- **MATERIAL SHOWN**:
================================

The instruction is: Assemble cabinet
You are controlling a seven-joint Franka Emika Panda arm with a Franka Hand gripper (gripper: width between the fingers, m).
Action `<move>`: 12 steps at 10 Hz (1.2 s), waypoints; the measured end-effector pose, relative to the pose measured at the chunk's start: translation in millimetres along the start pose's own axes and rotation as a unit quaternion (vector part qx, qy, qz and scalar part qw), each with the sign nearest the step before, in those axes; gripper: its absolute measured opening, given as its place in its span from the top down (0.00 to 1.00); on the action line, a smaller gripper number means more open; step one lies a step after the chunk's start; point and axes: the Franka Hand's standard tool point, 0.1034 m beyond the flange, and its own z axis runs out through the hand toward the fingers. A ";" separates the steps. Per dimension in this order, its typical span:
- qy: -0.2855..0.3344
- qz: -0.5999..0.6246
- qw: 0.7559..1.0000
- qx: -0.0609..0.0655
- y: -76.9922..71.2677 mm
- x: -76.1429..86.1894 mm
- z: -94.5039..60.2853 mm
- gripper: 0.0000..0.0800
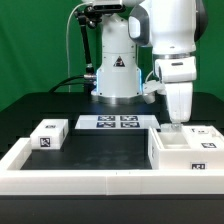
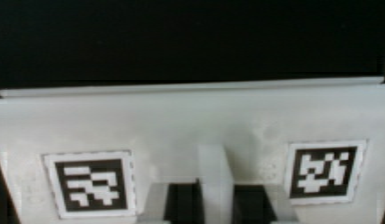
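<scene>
The cabinet body (image 1: 186, 152), a large white open box with a tag on its front, stands at the exterior view's right. My gripper (image 1: 176, 124) reaches straight down onto its far wall. In the wrist view my gripper (image 2: 219, 200) has its dark fingers close together on a thin white ridge of the cabinet body (image 2: 189, 120), between two tags. A small white tagged block (image 1: 48, 133) lies at the exterior view's left. Another tagged white block (image 1: 205, 131) sits just behind the body, at the right.
The marker board (image 1: 118, 122) lies flat in front of the robot's base. A long white rail (image 1: 70, 181) runs along the front and up the exterior view's left side. The table top is black.
</scene>
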 end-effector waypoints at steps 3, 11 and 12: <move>-0.001 0.000 1.000 0.000 0.2 -0.2 -0.7 0.92; -0.032 -0.003 0.999 -0.015 14.2 -10.5 -55.0 0.91; -0.032 -0.003 0.999 -0.016 17.8 -17.3 -55.5 0.91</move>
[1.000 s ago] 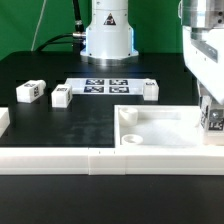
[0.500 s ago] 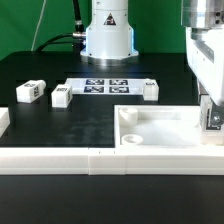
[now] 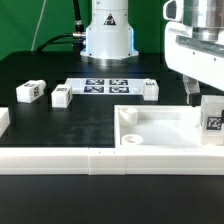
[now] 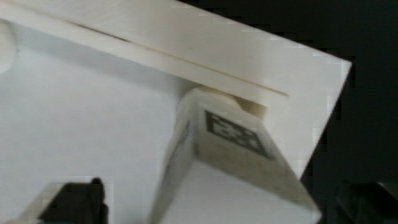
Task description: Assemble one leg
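A white leg (image 3: 212, 122) stands upright, long axis vertical, in the tray (image 3: 150, 128) near the desk's (image 3: 60, 125) right edge, just below the claw (image 3: 200, 95), which hangs released directly above it.

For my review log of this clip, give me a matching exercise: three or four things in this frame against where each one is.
Things:
1. leg
2. marker board
3. gripper
4. tray-like part

Places:
A. flat on the table before the robot base
B. above the tray's corner on the exterior view's right
C. upright in that tray corner
D. front of the table, rim up

Pairs: 1-C, 2-A, 3-B, 4-D
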Robot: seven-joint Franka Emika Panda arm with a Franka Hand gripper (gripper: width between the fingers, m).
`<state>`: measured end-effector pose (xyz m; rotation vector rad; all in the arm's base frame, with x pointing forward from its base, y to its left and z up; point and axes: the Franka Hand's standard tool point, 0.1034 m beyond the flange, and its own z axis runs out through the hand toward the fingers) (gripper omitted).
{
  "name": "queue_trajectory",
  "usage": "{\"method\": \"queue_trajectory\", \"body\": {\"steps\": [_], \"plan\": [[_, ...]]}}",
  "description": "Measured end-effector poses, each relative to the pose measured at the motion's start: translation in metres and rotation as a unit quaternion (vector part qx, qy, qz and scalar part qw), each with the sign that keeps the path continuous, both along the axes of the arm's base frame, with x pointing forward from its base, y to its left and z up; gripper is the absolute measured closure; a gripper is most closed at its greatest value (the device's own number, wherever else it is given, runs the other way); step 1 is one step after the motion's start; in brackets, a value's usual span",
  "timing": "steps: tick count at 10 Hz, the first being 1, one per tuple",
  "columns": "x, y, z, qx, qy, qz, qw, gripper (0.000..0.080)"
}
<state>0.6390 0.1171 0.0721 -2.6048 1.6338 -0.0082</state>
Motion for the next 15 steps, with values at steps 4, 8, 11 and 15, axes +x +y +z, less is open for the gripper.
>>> {"method": "queue_trajectory", "body": {"steps": [4,8,11,15], "plan": [[0.0003,0.0006,0.0003,-0.010,-0.011,0.206,0.978,0.0151],[0.0007,-0.0004,0.0004,-0.021,-0.020,0.376,0.926,0.0151],[0.0008,-0.0013,0.0003,-0.026,-0.022,0.446,0.894,0.0177],[0.0009,-0.0014,0.0003,-0.026,-0.021,0.430,0.902,0.0509]]}}
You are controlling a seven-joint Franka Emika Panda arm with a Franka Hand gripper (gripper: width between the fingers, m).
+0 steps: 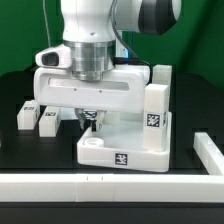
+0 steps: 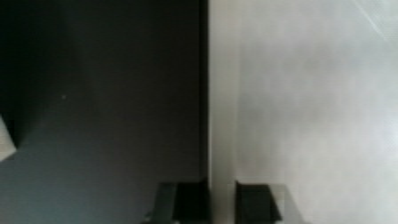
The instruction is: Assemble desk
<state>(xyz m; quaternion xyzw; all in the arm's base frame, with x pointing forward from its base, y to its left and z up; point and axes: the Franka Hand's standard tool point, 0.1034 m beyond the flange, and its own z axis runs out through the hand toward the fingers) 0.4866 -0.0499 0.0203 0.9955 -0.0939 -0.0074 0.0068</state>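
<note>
The top (image 1: pixel 100 158), lying flat with its long axis seemingly across the exterior view and one leg (image 1: pixel 157 100) pointing upright at its far right corner, is being pinched at its rim by the gripper (image 1: pixel 90 120).

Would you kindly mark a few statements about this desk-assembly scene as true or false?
1. A leg stands upright at the desk top's corner on the exterior view's right. True.
2. Loose legs lie on the table at the exterior view's left. True.
3. The gripper carries a leg high in the air. False: it is low by the desk top, with no leg between its fingers.
4. The desk top is black. False: it is white.
</note>
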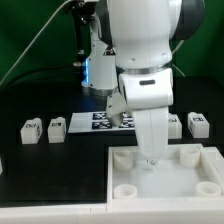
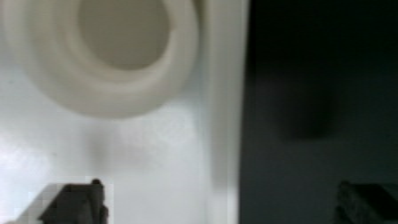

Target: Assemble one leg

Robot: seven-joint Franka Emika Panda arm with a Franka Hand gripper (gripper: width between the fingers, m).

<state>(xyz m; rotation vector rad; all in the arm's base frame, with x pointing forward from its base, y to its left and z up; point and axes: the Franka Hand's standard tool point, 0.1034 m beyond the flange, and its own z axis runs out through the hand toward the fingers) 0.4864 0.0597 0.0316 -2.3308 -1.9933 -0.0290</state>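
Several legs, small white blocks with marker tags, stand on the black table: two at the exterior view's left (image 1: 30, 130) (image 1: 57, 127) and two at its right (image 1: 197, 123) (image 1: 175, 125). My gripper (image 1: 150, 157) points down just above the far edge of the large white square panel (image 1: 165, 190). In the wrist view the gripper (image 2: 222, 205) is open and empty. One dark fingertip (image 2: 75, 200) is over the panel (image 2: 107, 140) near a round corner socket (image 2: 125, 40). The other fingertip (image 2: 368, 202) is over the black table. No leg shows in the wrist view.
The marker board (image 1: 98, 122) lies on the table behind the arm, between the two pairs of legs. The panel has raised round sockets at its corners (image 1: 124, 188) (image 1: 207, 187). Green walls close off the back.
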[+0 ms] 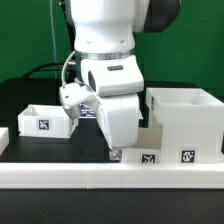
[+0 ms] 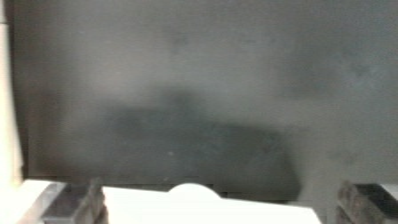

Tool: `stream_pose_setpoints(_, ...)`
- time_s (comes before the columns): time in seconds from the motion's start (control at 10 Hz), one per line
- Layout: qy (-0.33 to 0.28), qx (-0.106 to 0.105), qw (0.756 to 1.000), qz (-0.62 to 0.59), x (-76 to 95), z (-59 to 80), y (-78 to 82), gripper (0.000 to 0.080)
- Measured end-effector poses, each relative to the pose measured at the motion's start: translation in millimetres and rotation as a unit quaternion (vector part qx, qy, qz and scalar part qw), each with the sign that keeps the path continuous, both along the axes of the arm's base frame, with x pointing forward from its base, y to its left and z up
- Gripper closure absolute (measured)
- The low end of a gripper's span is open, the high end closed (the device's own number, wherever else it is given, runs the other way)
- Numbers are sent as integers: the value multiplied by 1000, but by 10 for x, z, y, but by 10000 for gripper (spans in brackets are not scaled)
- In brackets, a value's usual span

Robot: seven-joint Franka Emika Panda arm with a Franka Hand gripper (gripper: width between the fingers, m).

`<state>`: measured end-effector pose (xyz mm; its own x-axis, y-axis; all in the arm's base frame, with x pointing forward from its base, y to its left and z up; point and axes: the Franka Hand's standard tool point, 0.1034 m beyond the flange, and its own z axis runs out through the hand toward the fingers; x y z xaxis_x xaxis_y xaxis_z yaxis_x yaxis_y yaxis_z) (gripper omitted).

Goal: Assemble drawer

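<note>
On the black desk (image 1: 40,150), seen from the exterior view, the white arm (image 1: 105,40) reaches down at centre, with the gripper (image 1: 115,152) low, just above or at the surface; contact cannot be confirmed. At 9 o'clock from the gripper, well apart, stands one small open-top tray (image 1: 25,125), upright, with a black-and-white square tag (image 1: 43,125) on its near wall. At 3 o'clock, just beside the gripper, stands the large drawer housing (image 1: 190,130), upright, with its open side up and further tags along its lower edge. At 6 o'clock, a long white border rail (image 1: 110,180) runs across the near edge of the desk. A second tray is not identifiable; the arm hides the area behind it. In the wrist view the gripper is released, its two dark fingers (image 2: 63,205) spread wide over the blurred grey surface. A white piece (image 2: 196,205) with a rounded bump lies between them; whether it touches either finger cannot be told.
</note>
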<state>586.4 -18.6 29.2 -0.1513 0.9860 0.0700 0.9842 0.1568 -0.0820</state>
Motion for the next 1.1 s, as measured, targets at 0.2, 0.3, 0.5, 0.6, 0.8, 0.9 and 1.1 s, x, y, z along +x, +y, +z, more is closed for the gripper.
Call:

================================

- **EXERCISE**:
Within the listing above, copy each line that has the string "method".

- **EXERCISE RESULT**:
  "usage": "{\"method\": \"queue_trajectory\", \"body\": {\"steps\": [_], \"plan\": [[_, ...]]}}",
>>> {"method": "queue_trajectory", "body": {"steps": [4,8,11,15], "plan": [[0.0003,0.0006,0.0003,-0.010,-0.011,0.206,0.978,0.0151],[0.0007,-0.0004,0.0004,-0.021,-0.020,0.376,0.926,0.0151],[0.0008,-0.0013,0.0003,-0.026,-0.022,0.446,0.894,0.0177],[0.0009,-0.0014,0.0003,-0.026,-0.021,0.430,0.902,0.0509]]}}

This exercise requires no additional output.